What Is ADHD Discrimination And Why Does It Matter For Small Businesses?
In simple terms, ADHD discrimination is where someone is treated unfairly at work because they have ADHD, or because of something linked to their ADHD (for example, traits or behaviours that arise from it).
For small businesses, this matters because:
- Employment claims are expensive and time-consuming (even when you’re confident you’ve “done nothing wrong”).
- People problems move fast - a poorly handled performance meeting or offhand comment can escalate quickly.
- Your processes might be informal (which is normal in small teams), but informality is often where legal risk creeps in.

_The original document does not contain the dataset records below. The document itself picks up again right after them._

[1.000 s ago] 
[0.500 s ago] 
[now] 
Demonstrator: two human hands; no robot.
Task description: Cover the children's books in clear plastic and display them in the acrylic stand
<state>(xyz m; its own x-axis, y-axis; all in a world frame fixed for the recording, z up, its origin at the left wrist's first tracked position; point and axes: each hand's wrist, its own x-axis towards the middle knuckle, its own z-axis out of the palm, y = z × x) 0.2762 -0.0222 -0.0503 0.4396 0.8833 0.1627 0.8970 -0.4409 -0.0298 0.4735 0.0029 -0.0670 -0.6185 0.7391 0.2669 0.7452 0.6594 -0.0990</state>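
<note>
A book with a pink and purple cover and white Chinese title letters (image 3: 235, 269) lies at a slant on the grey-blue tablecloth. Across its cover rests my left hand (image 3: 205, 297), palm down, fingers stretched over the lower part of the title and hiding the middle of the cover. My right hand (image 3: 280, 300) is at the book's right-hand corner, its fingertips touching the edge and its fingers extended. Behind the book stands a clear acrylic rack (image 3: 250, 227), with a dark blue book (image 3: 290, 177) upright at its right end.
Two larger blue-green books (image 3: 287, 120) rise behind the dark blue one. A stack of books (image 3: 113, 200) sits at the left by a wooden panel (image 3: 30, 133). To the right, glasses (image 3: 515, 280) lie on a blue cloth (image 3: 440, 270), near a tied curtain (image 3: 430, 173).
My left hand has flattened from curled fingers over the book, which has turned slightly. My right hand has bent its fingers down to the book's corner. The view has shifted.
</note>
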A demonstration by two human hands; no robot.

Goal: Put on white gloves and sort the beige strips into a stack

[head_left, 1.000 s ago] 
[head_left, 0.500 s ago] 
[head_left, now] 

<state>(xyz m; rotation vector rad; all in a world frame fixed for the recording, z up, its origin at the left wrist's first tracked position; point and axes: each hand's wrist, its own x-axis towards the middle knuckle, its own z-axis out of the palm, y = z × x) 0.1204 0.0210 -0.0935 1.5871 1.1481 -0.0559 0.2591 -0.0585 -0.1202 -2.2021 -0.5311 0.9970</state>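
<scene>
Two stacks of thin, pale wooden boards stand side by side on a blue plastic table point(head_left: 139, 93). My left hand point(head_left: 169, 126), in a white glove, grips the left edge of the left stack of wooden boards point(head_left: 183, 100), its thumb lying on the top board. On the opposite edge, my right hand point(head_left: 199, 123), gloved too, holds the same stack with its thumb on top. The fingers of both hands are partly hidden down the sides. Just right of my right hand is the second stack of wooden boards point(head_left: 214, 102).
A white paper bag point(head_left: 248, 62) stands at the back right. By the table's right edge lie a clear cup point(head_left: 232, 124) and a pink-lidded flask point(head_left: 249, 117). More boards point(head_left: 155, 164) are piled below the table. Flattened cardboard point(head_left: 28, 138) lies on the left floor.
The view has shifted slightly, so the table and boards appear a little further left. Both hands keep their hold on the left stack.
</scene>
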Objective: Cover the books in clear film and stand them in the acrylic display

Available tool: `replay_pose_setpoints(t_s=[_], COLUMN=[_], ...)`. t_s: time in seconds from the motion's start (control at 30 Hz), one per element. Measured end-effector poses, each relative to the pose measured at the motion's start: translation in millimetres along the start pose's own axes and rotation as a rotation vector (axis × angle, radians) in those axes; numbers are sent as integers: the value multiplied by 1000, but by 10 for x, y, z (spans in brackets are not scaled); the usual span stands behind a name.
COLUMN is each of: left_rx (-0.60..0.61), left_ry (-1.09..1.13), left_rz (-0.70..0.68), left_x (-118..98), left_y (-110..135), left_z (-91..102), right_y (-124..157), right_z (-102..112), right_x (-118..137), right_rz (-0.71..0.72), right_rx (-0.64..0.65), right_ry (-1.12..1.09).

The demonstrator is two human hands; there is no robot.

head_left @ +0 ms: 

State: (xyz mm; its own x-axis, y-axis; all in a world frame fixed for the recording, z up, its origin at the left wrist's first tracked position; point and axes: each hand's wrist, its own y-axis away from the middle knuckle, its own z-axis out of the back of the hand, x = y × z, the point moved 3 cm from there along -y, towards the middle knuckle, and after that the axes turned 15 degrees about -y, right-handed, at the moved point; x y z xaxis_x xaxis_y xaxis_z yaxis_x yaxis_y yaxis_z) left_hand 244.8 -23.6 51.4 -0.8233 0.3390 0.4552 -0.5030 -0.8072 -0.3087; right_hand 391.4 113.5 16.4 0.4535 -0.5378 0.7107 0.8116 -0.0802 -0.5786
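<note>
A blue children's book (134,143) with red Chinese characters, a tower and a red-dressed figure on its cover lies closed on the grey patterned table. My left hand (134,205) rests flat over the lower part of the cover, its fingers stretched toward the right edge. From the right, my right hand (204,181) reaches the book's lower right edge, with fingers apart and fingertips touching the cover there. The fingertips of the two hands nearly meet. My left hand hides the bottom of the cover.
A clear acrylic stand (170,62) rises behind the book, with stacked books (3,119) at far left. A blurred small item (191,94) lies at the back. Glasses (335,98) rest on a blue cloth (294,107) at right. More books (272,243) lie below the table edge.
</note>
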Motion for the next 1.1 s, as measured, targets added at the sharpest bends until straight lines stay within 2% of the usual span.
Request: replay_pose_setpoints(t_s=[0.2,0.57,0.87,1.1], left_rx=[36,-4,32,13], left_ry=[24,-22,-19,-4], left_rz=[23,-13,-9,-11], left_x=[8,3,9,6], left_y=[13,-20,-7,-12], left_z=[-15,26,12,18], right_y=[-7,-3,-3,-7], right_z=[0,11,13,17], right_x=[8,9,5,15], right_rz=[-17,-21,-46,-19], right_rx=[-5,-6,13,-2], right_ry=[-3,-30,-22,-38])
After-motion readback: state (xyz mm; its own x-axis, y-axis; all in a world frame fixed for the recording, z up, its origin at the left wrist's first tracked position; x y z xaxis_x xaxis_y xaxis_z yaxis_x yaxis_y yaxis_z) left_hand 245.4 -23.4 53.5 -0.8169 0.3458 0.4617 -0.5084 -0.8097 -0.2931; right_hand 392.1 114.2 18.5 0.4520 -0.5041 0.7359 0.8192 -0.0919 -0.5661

The goal isn’t to “tiptoe” around employees - it’s to make sure your workplace is set up to handle neurodiversity in a consistent, fair and legally compliant way.

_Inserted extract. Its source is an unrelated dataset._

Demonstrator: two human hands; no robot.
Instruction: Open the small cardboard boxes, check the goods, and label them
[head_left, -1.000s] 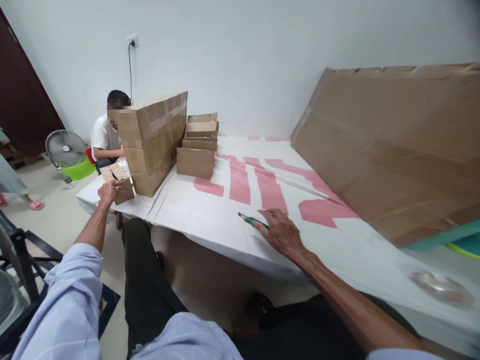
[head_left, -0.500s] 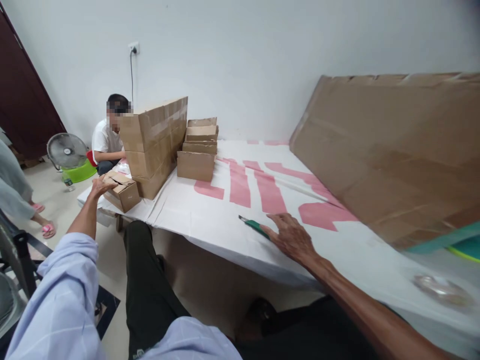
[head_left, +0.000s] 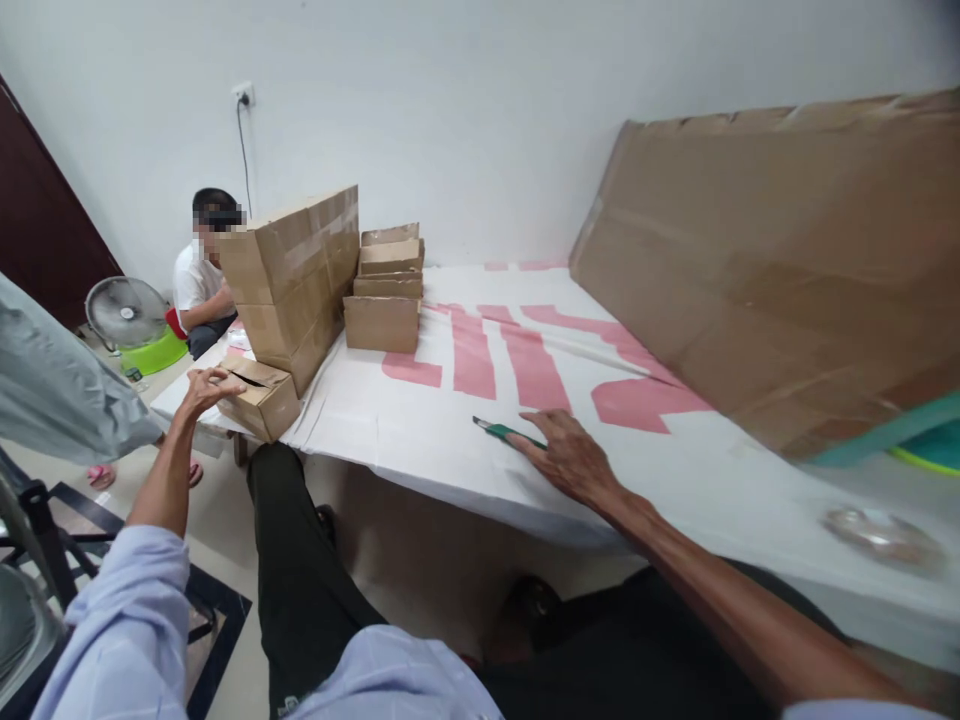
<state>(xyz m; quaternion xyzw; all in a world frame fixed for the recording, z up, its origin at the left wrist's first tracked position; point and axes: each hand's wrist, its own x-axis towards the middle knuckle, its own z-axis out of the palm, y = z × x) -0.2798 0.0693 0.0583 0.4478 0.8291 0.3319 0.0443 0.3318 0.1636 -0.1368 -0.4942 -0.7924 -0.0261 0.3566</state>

Common Workplace Scenarios Where ADHD Discrimination Risk Shows Up
ADHD discrimination issues often arise in everyday situations like:
- Recruitment decisions based on “culture fit”, communication style, or assumptions about reliability
- Performance management for missed deadlines, admin errors, forgetfulness, or timekeeping
- Disciplinary action for “careless mistakes” without exploring whether adjustments are needed
- Workplace friction where a manager labels an employee as “difficult”, “lazy” or “not trying”
- Promotion decisions where the employee is overlooked due to executive functioning challenges
Most of the time, these aren’t driven by bad intent - they’re driven by lack of process and lack of training.

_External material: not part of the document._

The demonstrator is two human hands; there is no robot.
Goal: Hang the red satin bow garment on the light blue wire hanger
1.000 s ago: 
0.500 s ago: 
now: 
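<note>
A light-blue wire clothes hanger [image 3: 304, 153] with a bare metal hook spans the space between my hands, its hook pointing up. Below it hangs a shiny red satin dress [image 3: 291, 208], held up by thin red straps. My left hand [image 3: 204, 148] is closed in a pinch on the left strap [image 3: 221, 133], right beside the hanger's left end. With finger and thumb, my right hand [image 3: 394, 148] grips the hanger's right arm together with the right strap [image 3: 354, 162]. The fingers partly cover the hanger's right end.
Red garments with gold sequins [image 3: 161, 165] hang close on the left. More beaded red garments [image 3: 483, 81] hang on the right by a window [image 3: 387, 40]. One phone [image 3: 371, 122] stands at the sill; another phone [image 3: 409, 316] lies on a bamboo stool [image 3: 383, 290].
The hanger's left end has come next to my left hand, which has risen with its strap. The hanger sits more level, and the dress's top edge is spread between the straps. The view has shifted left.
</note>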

Is ADHD A Disability Under UK Law?
Often, yes - but it depends on the individual impact.
In the UK, the key law is the Equality Act 2010. Under the Act, a person is disabled if they have a physical or mental impairment that has a substantial and long-term adverse effect on their ability to carry out normal day-to-day activities.
ADHD can meet this definition where it significantly impacts things like:
- concentration and focus
- organisation, planning and time management
- impulse control
- memory and task initiation
- emotional regulation
From an employer perspective, the practical takeaway is this: treat ADHD as something that may trigger disability protections, and respond accordingly.
Do You Need A Formal Diagnosis?
You don’t always need a formal diagnosis to have legal risk. What matters is whether you know (or could reasonably be expected to know) that someone has a condition that may amount to a disability, and that they’re experiencing difficulties related to it.
In real life, you might hear things like:
- “I’ve got ADHD and I’m struggling with the admin side of this role.”
- “I’m in the process of getting assessed.”
- “I have a neurodiversity condition and need some adjustments.”
That’s usually your cue to slow down, take it seriously, and start a structured conversation about support (rather than pushing forward with a “performance first” approach).
What Are Your Legal Obligations As An Employer?
If ADHD amounts to a disability (or you’re on notice that it might), your legal obligations typically include:
1) Avoiding Unlawful Discrimination Under The Equality Act 2010
There are several types of discrimination that can be relevant to ADHD discrimination at work:
- Direct discrimination: treating someone worse because they have ADHD (e.g. “we’re not promoting you because you’re too unreliable”).
- Indirect discrimination: applying a rule that disadvantages people with ADHD, without objective justification (e.g. “everyone must work with no headphones in an open plan office”).
- Discrimination arising from disability: treating someone unfavourably because of something linked to their disability (e.g. disciplining someone for behaviour caused by ADHD), unless justified.
- Harassment: unwanted conduct related to disability that violates dignity or creates an intimidating/hostile environment (including “banter”).
- Victimisation: treating someone badly because they raised a complaint or supported someone else’s complaint.
2) Making Reasonable Adjustments
This is the obligation that catches many small businesses out.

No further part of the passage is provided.